Tension-free transvaginal tape is mainly used to treat SUI. The mesh is inserted through your vagina and two small incisions in your lower abdomen near your pelvic bone. To pull the mesh inside, using his finger to identify anatomical markers, the surgeon passes a specialized needle through the area above your pubic bone called the retropublic space, which contains highly vascular tissues and is close to your bowel and bladder. Sutures and bone anchors are not required because it relies on your own tissues to hold it in place. Example: Gynecare Exact.
The transobturator tape procedure eliminates the need for a needle to go into your retropublic space. One or two needles are placed blindly through your groin area. Your surgeon then uses a vaginal incision to help guide the tape under your bladder. Example: Boston Scientific Obtryx.
The mini sling procedure uses only one incision in the vaginal area under the urethra. The mesh is secured with two “self-retaining tips” which are punched into your obturator foramen, the site of many permanent nerve injuries. Some doctors say this reduces the risk for injuries but recent scientific literature reports an equal number of complications. Example: AMS MiniArc Single Incision Sling.
Properties of Synthetic Surgical Mesh
Synthetic materials are categorized according physical properties: composition (mono-filament or multi-filament), pore size, flexibility, and architecture (knitted or woven). Mesh used in pelvic reconstruction is different from hernia mesh in order to provide ease of use and the capability for the host tissue to grow into it while reducing your risk for erosion, infection, extrusion, and cancer.
Type I monofilament macroporous polypropylene mesh (preferred synthetic material) has a large pore size, greater than 75 micrometers, facilitates the infiltration of the mesh by macrophages, fibroblast and blood vessels (your body’s wound healing defenses). It is believed to cause less infection as your tissue grows into it. Lightweight Type I mesh has a lower density of polypropylene and is believed to cause less foreign-body response.
Type II monofilament microporous mesh – allows bacterial infiltration and it is harder for blood vessels and fibers to grow into because of the small pore size (smaller than 10 micrometers) resulting in a higher risk of recalcitrant infections.
Type III multifilament mesh – has small interstices, (less than 10 micrometers) and bacteria that is less than one micrometer can replicate within its interstices. It is less than optimal because it allows access to macrophages and limits your ability to fight bacterial colonization within the spaces. There is also an increased risk of bacteria adherence due to increased surface area of the mesh (biofilm).
Type IV meshes – are sub-microporous coated biomaterials with pores of less than one micrometer. They are generally avoided in pelvic reconstructive surgery.
√ 1. What is the operation being recommended? Is it necessary?
√ 2. Why is the operation necessary?
√ 3. What are my alternatives to this procedure?

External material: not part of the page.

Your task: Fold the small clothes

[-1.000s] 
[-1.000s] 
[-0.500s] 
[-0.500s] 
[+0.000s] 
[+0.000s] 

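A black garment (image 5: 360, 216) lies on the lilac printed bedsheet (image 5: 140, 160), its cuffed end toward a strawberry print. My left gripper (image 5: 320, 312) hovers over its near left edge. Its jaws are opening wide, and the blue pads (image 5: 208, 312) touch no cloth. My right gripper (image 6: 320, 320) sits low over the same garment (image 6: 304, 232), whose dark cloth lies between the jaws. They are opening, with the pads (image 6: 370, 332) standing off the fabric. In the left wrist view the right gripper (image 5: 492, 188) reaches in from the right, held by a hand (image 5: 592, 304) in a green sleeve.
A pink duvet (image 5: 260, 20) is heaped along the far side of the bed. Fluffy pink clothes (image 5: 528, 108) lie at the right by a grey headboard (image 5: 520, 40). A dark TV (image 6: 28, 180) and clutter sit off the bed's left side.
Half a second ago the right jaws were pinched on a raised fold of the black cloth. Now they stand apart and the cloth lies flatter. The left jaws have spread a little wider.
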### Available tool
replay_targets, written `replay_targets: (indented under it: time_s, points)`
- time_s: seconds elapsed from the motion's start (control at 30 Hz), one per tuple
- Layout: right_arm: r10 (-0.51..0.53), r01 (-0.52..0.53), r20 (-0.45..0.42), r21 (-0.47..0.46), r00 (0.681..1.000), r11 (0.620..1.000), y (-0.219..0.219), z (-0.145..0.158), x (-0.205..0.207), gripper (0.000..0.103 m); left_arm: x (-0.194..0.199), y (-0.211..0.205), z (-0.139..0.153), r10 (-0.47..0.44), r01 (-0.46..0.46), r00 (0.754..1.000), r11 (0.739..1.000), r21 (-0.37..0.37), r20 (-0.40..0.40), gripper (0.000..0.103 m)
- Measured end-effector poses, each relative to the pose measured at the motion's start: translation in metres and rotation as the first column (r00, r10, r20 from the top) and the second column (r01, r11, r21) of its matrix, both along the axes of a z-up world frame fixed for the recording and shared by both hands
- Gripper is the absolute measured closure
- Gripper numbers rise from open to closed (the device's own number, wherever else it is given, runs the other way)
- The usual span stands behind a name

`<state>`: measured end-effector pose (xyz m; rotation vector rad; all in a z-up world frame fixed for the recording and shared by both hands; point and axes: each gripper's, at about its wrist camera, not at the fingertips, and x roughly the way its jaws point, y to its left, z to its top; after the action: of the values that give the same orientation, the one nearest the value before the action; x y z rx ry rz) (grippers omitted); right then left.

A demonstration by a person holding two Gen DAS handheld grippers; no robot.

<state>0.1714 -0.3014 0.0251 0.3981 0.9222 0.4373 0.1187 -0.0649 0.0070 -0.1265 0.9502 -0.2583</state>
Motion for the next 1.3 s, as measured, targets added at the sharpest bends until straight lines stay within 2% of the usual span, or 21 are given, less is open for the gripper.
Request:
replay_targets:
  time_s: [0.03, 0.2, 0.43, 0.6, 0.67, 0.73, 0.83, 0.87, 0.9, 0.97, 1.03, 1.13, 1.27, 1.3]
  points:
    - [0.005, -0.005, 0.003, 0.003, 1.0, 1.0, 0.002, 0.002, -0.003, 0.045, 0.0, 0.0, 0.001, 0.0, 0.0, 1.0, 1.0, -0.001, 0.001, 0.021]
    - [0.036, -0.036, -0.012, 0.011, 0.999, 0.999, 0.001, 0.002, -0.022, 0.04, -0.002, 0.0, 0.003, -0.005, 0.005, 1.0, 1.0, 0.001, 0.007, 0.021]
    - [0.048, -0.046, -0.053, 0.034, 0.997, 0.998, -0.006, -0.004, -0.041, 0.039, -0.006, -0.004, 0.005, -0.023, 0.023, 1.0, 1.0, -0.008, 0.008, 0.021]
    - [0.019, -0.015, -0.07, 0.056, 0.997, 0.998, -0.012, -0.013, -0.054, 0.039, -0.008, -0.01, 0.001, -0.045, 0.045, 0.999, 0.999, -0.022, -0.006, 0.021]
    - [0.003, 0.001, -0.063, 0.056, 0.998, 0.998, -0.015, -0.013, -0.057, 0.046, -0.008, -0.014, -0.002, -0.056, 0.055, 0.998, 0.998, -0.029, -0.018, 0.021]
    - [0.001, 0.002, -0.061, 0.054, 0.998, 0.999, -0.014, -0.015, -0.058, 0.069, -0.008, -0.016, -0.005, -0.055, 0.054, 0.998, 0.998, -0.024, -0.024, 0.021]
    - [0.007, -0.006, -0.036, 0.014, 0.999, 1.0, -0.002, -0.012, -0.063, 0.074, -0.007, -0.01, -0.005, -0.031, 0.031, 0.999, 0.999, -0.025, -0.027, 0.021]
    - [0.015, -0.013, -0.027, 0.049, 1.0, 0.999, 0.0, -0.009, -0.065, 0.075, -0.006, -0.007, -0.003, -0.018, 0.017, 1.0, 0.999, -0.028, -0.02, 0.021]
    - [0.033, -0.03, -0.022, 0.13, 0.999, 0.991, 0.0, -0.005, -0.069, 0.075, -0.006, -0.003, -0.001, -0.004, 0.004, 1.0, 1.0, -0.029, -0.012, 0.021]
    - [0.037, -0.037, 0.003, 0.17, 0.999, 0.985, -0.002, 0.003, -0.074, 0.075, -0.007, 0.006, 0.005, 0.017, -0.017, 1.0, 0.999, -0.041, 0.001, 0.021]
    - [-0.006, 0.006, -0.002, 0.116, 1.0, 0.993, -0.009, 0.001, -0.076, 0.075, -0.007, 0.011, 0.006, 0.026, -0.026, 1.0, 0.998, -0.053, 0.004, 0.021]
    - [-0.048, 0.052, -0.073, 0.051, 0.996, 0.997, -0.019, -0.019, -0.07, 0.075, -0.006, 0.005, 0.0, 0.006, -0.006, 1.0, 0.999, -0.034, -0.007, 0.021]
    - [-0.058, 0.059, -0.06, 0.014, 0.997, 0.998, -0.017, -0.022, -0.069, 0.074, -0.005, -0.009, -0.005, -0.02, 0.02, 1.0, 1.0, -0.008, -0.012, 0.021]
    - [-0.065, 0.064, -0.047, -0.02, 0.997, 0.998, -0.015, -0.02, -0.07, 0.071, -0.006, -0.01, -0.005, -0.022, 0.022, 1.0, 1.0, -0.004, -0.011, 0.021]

√ 4. What are the benefits of the surgery and how long will the benefits last?
√ 5. What are the risks and possible complications of having the operation?
√ 6. What are my possibilities if I choose not to have the surgery?
√ 7. How many of these surgeries have you performed?
√ 8. For which specialty do you have a board certification? √ Urology √ Urogynecology √ Gynecology √ General Surgery √ Colorectal Surgery? √ None √ Other
√ 9. Where will surgery be performed?
√ 10. How long will my operation take?
√ 11. Why type of anesthesia will be administered? If it is not a hospital, is there emergency equipment if I should have trouble with anesthesia? What is the plan for emergencies?
√ 12. What type of incision will be used? Will it be an open procedure, minimally invasive or laparoscopic?
√ 13. If mesh is embedded in my bladder or urethra, do you have the skills to take it out?
√ 14. If mesh is embedded into my obturator spaces, do you have the skills to take it out?
√ 15. If mesh has eroded into my colon or rectum, do you have the skills to take it out?
√ 16. If I have more than one mesh, do you have the skills to find it and take it out?
√ 17. If mesh is close to a blood vessel, do you have the skills to remove it?
√ 18. If mesh is close to a large nerve, do you have the skills to remove it with the least amount of damage?
√ 19. What are my chances for getting new nerve damage?
√ 20. What are my chances for getting a wound infection? What is the hospital’s nosocomial infection rate? Do you provide prophylaxis to address biofilm-related infections?
√ 21. What are the specific risks of this procedure?
√ 22. What will my operation cost? What else will I be charged for?
√ 23. What can I expect during recovery?
√ 24. What are the ways will my life be different after this surgical procedure?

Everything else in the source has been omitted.